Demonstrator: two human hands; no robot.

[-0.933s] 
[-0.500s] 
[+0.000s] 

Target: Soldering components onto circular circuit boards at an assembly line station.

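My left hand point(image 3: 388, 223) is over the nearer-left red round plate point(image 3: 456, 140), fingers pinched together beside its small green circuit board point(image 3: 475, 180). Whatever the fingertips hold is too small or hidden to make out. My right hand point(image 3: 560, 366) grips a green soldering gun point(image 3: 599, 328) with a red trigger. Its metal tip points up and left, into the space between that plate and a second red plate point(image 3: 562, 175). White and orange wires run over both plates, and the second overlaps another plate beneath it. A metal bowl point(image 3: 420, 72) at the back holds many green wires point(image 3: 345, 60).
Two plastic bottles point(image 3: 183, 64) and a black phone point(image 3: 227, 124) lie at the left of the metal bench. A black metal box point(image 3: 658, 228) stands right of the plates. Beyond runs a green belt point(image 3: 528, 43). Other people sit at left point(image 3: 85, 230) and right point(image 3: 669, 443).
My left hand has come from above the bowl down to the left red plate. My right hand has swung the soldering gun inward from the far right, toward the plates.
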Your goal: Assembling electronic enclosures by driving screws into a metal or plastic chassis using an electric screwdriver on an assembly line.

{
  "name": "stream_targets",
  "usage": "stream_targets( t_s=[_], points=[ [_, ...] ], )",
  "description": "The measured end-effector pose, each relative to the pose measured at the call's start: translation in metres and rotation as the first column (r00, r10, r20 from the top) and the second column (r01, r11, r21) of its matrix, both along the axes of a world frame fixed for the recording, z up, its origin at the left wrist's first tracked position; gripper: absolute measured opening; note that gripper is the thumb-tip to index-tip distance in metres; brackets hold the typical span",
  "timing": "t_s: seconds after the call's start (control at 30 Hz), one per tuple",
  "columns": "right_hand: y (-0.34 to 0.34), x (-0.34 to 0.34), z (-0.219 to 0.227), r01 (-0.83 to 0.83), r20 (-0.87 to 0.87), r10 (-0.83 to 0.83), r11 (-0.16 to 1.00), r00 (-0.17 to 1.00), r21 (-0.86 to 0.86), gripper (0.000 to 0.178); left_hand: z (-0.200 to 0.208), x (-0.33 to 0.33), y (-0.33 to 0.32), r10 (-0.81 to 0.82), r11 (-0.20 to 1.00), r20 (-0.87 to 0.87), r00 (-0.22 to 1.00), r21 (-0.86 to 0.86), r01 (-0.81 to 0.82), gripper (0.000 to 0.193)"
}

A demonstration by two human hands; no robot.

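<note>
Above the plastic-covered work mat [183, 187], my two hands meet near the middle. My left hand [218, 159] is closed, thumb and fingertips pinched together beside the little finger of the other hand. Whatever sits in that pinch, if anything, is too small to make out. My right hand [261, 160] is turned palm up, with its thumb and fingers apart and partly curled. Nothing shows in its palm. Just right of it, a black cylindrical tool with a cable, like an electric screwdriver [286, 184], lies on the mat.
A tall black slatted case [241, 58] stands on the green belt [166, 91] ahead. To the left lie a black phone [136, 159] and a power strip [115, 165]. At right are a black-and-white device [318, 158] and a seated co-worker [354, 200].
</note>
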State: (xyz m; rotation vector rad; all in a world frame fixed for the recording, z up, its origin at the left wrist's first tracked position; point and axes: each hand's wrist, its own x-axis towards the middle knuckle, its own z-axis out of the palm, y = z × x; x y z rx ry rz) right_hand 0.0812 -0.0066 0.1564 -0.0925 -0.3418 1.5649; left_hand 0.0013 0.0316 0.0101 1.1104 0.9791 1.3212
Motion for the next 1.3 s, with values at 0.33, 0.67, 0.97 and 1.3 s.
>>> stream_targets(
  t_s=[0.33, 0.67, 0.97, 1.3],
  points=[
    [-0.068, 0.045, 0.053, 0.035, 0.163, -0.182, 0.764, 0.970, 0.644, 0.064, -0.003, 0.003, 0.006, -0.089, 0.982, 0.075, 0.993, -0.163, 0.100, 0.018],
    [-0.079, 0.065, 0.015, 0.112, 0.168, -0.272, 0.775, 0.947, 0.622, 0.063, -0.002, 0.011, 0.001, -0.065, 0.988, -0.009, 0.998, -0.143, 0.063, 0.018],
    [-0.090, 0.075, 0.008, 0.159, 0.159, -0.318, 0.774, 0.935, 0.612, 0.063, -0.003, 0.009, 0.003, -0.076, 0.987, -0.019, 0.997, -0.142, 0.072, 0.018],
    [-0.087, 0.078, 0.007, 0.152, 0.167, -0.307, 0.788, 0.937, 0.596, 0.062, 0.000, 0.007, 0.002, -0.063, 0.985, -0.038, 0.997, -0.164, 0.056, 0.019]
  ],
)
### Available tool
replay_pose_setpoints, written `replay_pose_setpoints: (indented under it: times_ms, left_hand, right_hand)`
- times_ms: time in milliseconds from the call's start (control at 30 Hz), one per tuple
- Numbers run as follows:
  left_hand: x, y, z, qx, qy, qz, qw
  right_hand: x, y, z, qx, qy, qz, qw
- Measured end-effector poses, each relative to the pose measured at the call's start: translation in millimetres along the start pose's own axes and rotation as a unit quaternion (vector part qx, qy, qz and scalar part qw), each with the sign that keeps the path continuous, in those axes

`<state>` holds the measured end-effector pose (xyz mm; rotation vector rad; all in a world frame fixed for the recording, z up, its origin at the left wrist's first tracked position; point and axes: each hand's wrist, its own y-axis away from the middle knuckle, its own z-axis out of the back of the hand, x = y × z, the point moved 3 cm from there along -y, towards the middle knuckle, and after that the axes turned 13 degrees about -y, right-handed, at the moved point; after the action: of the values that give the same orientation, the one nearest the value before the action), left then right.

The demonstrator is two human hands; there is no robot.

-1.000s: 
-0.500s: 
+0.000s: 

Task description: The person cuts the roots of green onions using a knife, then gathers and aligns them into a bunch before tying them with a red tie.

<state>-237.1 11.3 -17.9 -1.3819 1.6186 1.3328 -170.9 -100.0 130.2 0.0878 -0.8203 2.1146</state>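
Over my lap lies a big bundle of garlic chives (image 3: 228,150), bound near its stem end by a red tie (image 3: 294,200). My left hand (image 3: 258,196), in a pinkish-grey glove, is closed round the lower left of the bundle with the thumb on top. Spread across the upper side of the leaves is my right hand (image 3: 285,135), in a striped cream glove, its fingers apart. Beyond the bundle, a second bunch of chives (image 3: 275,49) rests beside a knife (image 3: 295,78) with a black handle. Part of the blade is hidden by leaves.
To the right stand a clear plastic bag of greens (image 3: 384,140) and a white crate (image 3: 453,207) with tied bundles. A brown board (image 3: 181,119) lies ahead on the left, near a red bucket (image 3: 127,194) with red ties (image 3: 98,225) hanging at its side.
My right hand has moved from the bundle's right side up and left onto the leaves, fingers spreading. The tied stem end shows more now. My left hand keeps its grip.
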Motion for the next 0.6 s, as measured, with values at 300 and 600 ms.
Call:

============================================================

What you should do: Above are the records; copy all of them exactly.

Answer space:
Demonstrator: two human hands; no robot.

[-0.933s] 
[-0.500s] 
[+0.000s] 

Target: Soldering components onto circular circuit boards at an assembly line station.

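My left hand point(image 3: 388, 223) is over the nearer-left red round plate point(image 3: 456, 140), fingers pinched together beside its small green circuit board point(image 3: 475, 180). Whatever the fingertips hold is too small or hidden to make out. My right hand point(image 3: 560, 366) grips a green soldering gun point(image 3: 599, 328) with a red trigger. Its metal tip points up and left, into the space between that plate and a second red plate point(image 3: 562, 175). White and orange wires run over both plates, and the second overlaps another plate beneath it. A metal bowl point(image 3: 420, 72) at the back holds many green wires point(image 3: 345, 60).
Two plastic bottles point(image 3: 183, 64) and a black phone point(image 3: 227, 124) lie at the left of the metal bench. A black metal box point(image 3: 658, 228) stands right of the plates. Beyond runs a green belt point(image 3: 528, 43). Other people sit at left point(image 3: 85, 230) and right point(image 3: 669, 443).
My left hand has come from above the bowl down to the left red plate. My right hand has swung the soldering gun inward from the far right, toward the plates.
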Your goal: Assembling electronic enclosures by driving screws into a metal or plastic chassis using an electric screwdriver on an assembly line.

{
  "name": "stream_targets",
  "usage": "stream_targets( t_s=[_], points=[ [_, ...] ], )",
  "description": "The measured end-effector pose, each relative to the pose measured at the call's start: translation in metres and rotation as the first column (r00, r10, r20 from the top) and the second column (r01, r11, r21) of its matrix, both along the axes of a world frame fixed for the recording, z up, its origin at the left wrist's first tracked position; gripper: absolute measured opening; note that gripper is the thumb-tip to index-tip distance in metres; brackets hold the typical span",
  "timing": "t_s: seconds after the call's start (control at 30 Hz), one per tuple",
  "columns": "right_hand: y (-0.34 to 0.34), x (-0.34 to 0.34), z (-0.219 to 0.227), r01 (-0.83 to 0.83), r20 (-0.87 to 0.87), r10 (-0.83 to 0.83), r11 (-0.16 to 1.00), r00 (-0.17 to 1.00), r21 (-0.86 to 0.86), gripper (0.000 to 0.178); left_hand: z (-0.200 to 0.208), x (-0.33 to 0.33), y (-0.33 to 0.32), r10 (-0.81 to 0.82), r11 (-0.20 to 1.00), r20 (-0.87 to 0.87), r00 (-0.22 to 1.00), r21 (-0.86 to 0.86), r01 (-0.81 to 0.82), gripper (0.000 to 0.193)"
}

A demonstration by two human hands; no robot.

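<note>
Above the plastic-covered work mat [183, 187], my two hands meet near the middle. My left hand [218, 159] is closed, thumb and fingertips pinched together beside the little finger of the other hand. Whatever sits in that pinch, if anything, is too small to make out. My right hand [261, 160] is turned palm up, with its thumb and fingers apart and partly curled. Nothing shows in its palm. Just right of it, a black cylindrical tool with a cable, like an electric screwdriver [286, 184], lies on the mat.
A tall black slatted case [241, 58] stands on the green belt [166, 91] ahead. To the left lie a black phone [136, 159] and a power strip [115, 165]. At right are a black-and-white device [318, 158] and a seated co-worker [354, 200].
</note>
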State: (xyz m; rotation vector rad; all in a world frame fixed for the recording, z up, its origin at the left wrist's first tracked position; point and axes: each hand's wrist, its own x-axis towards the middle knuckle, its own z-axis out of the palm, y = z × x; x y z rx ry rz) right_hand 0.0812 -0.0066 0.1564 -0.0925 -0.3418 1.5649; left_hand 0.0013 0.0316 0.0101 1.1104 0.9791 1.3212
Motion for the next 1.3 s, with values at 0.33, 0.67, 0.97 and 1.3 s.
>>> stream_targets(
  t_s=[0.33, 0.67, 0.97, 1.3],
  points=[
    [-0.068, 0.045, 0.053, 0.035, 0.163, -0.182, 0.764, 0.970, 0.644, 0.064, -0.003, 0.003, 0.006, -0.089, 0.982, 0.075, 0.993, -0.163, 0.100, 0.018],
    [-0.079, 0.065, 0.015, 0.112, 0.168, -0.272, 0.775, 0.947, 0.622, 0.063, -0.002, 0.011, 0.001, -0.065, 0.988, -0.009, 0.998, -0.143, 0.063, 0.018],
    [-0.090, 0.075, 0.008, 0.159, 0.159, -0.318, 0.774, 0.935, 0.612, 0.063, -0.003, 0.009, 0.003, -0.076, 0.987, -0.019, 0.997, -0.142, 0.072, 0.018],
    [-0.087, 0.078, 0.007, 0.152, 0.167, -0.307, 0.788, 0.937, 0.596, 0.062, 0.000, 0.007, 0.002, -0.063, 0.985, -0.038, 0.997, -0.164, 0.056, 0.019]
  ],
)
### Available tool
replay_pose_setpoints, written `replay_pose_setpoints: (indented under it: times_ms, left_hand, right_hand)`
- times_ms: time in milliseconds from the call's start (control at 30 Hz), one per tuple
- Numbers run as follows:
  left_hand: x, y, z, qx, qy, qz, qw
  right_hand: x, y, z, qx, qy, qz, qw
- Measured end-effector poses, each relative to the pose measured at the call's start: translation in millimetres along the start pose's own axes and rotation as a unit quaternion (vector part qx, qy, qz and scalar part qw), each with the sign that keeps the path continuous, in those axes

`<state>` holds the measured end-effector pose (xyz mm; rotation vector rad; all in a world frame fixed for the recording, z up, its origin at the left wrist's first tracked position; point and axes: each hand's wrist, its own y-axis away from the middle knuckle, its own z-axis out of the back of the hand, x = y × z, the point moved 3 cm from there along -y, towards the middle knuckle, and after that the axes turned 13 degrees about -y, right-handed, at the moved point; after the action: of the values that give the same orientation, the one nearest the value before the action), left then right.

The demonstrator is two human hands; there is no robot.

-1.000s: 
-0.500s: 
+0.000s: 

Task description: The person cuts the roots of green onions using a knife, then gathers and aligns them into a bunch before tying them with a red tie.

<state>-237.1 11.3 -17.9 -1.3819 1.6186 1.3328 -170.9 -100.0 130.2 0.0878 -0.8203 2.1146</state>
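Over my lap lies a big bundle of garlic chives (image 3: 228,150), bound near its stem end by a red tie (image 3: 294,200). My left hand (image 3: 258,196), in a pinkish-grey glove, is closed round the lower left of the bundle with the thumb on top. Spread across the upper side of the leaves is my right hand (image 3: 285,135), in a striped cream glove, its fingers apart. Beyond the bundle, a second bunch of chives (image 3: 275,49) rests beside a knife (image 3: 295,78) with a black handle. Part of the blade is hidden by leaves.
To the right stand a clear plastic bag of greens (image 3: 384,140) and a white crate (image 3: 453,207) with tied bundles. A brown board (image 3: 181,119) lies ahead on the left, near a red bucket (image 3: 127,194) with red ties (image 3: 98,225) hanging at its side.
My right hand has moved from the bundle's right side up and left onto the leaves, fingers spreading. The tied stem end shows more now. My left hand keeps its grip.
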Motion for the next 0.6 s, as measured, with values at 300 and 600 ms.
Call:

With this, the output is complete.